[rescue] looking for a Multia

Curtis H. Wilbar Jr. rescue at hawkmountain.net
Sat Aug 16 16:48:00 CDT 2003


>From: "James Birdsall" <jwbirdsa at hotmail.com>
>
>> If you get an IDE or SCSI to CF setup, that might do it...
>
>If only it were that easy. I actually tried this, and hit a lot of dead
>ends.
>
>There's a lot of SCSI-based PCMCIA readers out there. I tried three
>different brands. The Nikon didn't even show up on the bus scan -- I think
>it was just DOA, not surprising given its heavily-used condition. Another
>one (sorry, I don't remember the names and they're all buried deep in
>storage now) showed up on the bus scan but didn't grok CF -- it insisted
>that there was nothing in its slots. The third one was achingly close to
>working. I was able to partition the CF, create a filesystem, and install an
>OS, but when I tried to actually boot from the thing, the SCSI controller
>said there were errors and it wouldn't boot.

argg.... the agravation (that is the PC world)....
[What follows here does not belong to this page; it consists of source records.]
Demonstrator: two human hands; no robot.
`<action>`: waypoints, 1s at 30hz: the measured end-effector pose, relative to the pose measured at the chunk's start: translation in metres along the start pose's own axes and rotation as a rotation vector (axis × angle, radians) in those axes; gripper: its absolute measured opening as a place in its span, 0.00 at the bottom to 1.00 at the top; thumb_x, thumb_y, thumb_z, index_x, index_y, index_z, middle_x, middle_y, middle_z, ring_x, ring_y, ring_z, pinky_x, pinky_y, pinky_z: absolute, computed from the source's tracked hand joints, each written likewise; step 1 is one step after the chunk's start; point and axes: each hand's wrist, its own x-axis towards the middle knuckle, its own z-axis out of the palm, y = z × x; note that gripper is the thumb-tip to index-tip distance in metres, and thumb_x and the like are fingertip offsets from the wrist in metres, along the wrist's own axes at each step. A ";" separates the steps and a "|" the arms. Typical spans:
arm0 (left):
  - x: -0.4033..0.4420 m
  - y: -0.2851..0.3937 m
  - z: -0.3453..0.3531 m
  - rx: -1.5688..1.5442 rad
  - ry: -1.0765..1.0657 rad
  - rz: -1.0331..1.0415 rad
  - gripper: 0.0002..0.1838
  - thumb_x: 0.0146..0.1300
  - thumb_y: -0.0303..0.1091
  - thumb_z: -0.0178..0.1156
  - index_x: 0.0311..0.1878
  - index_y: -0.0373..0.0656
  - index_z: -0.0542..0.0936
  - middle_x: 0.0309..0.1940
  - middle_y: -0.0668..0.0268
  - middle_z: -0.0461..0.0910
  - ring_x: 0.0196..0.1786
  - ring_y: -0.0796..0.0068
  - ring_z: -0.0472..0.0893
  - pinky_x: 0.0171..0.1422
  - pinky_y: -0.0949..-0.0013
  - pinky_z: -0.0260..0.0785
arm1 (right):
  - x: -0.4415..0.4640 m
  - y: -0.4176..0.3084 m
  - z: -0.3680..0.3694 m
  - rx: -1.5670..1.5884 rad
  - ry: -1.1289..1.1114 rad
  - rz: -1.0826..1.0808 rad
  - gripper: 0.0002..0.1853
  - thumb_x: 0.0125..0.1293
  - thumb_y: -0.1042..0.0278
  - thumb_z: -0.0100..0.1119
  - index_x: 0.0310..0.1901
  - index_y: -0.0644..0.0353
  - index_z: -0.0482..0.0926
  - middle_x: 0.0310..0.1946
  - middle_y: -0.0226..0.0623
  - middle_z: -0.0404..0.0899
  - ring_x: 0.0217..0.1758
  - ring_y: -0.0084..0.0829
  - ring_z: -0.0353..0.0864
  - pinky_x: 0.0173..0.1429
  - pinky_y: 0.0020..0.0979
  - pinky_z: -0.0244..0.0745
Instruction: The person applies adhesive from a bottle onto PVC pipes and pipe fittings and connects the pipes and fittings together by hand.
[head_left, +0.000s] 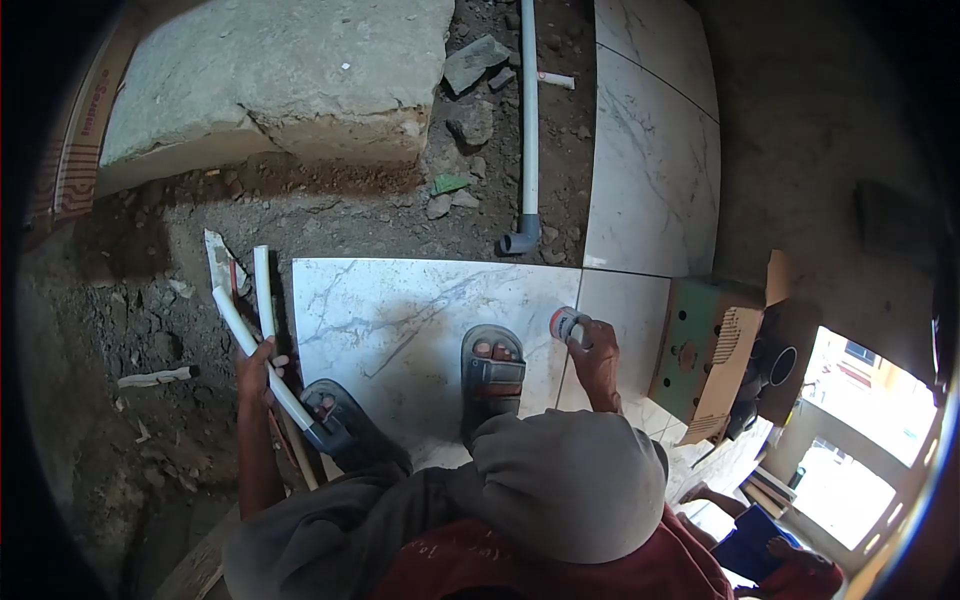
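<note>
My left hand [258, 372] is closed around a white plastic pipe [236, 322]. The pipe slants, its lower end fitted into a grey fitting [326, 432] beside my sandalled foot. Another white pipe [263, 285] rises just behind it; I cannot tell whether my fingers touch that one too. In my right hand [597, 352] is a small can [565, 323] with a red and pale label, held above the marble-patterned tile [430, 300]. Part of the can is hidden by the fingers.
A long grey pipe [530, 110] with an elbow [521, 236] lies in the soil trench past the tile. A concrete slab [300, 70] stands at upper left, with rubble below. Right are an opened cardboard box [690, 350] and, farther off, another person [790, 560].
</note>
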 end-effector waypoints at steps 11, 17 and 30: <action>-0.017 0.014 0.003 -0.034 -0.014 0.056 0.26 0.62 0.33 0.64 0.61 0.43 0.65 0.34 0.66 0.75 0.26 0.75 0.78 0.21 0.75 0.68 | -0.002 0.009 0.004 -0.059 -0.036 0.098 0.19 0.47 0.73 0.65 0.44 0.61 0.77 0.42 0.47 0.77 0.46 0.48 0.75 0.51 0.43 0.73; -0.010 0.011 -0.005 -0.037 -0.020 0.099 0.19 0.64 0.35 0.63 0.54 0.44 0.69 0.30 0.69 0.74 0.23 0.79 0.75 0.20 0.78 0.65 | -0.002 0.005 -0.013 0.035 -0.069 0.196 0.21 0.48 0.72 0.65 0.48 0.61 0.78 0.45 0.46 0.77 0.43 0.46 0.77 0.49 0.41 0.73; -0.049 0.090 0.008 -0.136 0.159 0.183 0.17 0.64 0.43 0.66 0.46 0.44 0.72 0.33 0.69 0.77 0.20 0.84 0.71 0.20 0.80 0.65 | -0.029 0.048 -0.054 1.214 0.081 0.750 0.20 0.60 0.70 0.57 0.55 0.62 0.73 0.47 0.40 0.77 0.44 0.31 0.78 0.44 0.32 0.79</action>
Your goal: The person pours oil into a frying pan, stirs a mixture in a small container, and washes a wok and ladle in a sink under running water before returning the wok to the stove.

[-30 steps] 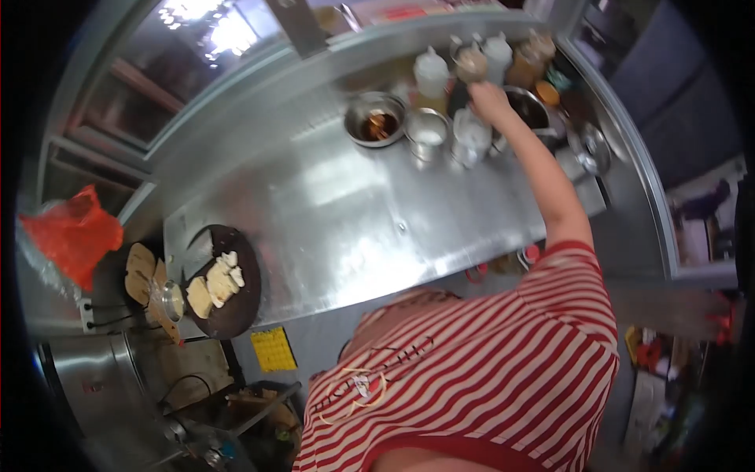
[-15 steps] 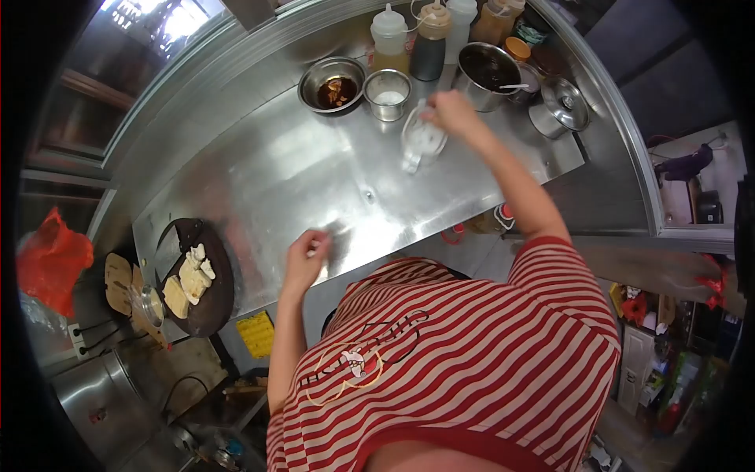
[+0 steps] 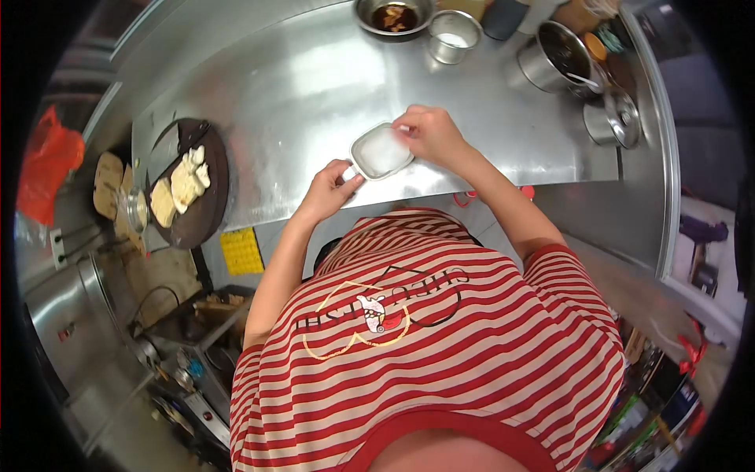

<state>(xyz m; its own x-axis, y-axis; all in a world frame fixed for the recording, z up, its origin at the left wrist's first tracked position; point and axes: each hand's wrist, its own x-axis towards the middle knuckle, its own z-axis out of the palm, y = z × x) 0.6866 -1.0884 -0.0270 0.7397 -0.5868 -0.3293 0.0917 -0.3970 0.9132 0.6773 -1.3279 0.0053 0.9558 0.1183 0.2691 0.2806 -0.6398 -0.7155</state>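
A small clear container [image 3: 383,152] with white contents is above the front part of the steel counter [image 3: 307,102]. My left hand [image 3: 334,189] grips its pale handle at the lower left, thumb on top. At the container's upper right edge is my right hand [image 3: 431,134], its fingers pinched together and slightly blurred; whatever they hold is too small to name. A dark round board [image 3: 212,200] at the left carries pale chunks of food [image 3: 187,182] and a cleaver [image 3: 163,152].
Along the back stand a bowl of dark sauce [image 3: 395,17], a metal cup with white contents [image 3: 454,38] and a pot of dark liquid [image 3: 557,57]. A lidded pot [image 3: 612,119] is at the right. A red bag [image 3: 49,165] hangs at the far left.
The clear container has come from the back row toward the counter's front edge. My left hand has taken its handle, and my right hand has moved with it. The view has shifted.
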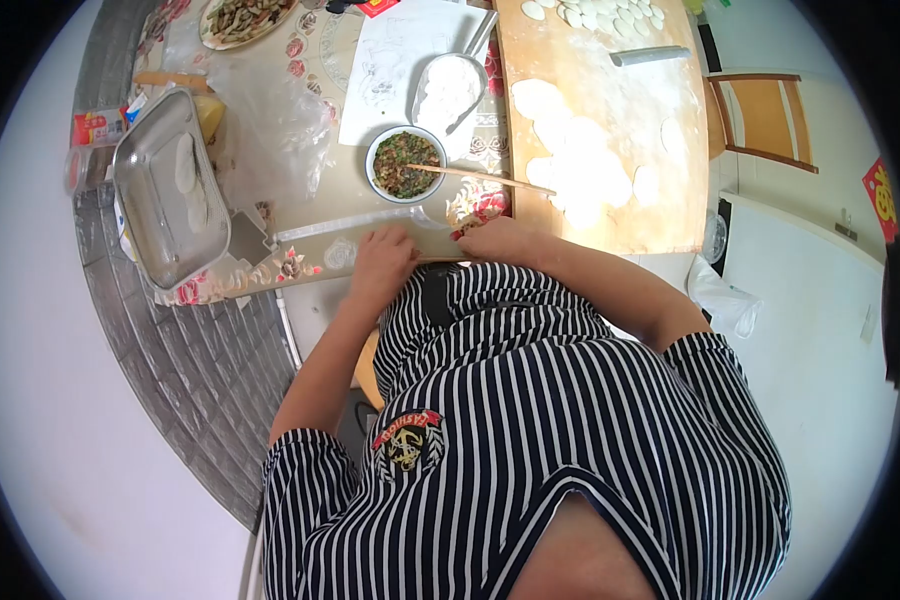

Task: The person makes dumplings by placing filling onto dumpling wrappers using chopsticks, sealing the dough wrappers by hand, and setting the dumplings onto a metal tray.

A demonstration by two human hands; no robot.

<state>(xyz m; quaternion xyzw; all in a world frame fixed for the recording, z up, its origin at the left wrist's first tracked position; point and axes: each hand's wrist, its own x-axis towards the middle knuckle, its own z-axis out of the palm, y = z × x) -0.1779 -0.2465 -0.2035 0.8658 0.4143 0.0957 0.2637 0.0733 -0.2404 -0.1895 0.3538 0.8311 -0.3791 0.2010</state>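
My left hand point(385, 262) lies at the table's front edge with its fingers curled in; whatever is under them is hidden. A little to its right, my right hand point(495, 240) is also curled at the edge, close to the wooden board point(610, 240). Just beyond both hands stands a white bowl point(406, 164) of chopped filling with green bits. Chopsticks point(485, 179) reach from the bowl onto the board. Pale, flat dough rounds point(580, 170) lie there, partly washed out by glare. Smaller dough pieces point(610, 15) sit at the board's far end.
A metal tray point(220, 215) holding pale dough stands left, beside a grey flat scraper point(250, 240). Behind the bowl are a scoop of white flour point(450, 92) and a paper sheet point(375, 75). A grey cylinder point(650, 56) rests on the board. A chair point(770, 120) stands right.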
I've been battling getting Win2K and all the peripharals working on a
PCChips M760V... finally did it, but oh what grief...

>
>Scratch SCSI.
>
>Then I tried IDE solutions. There's at least one PCMCIA IDE reader on the
>market which can take all kinds of media, shows up just like an ordinary
>drive, can boot from CF -- it sounds great until you actually buy it and
>read the manual, where you find in the fine print that to boot from it
>requires BIOS support for an IDE ZIP drive.

err... more grief....

>
>Scratch that.
>
>The only solution which I have gotten to work, and it works very well, is to
>actually buy a compact flash IDE drive. SimpleTech makes them, among others.
>The 2.5" form factor units seem to be a lot cheaper than 3.5" units, enough
>to make it worth buying a 2.5" and then getting a 2.5 to 3.5 adapter.
>They're noticeably slow, but other than that they are indistinguishable from
>an ordinary hard drive, and they're great for small single-purpose machines
>like firewalls and routers.

I'll second that.  I have a firewall running with OpenBSD running a
transparent bridging firewall using a 3.5" 200Meg Flash Drive.  Works
like a champ.  Read speed isn't bad... write is a bit slow, but you
don't change drive contents much on a firewall.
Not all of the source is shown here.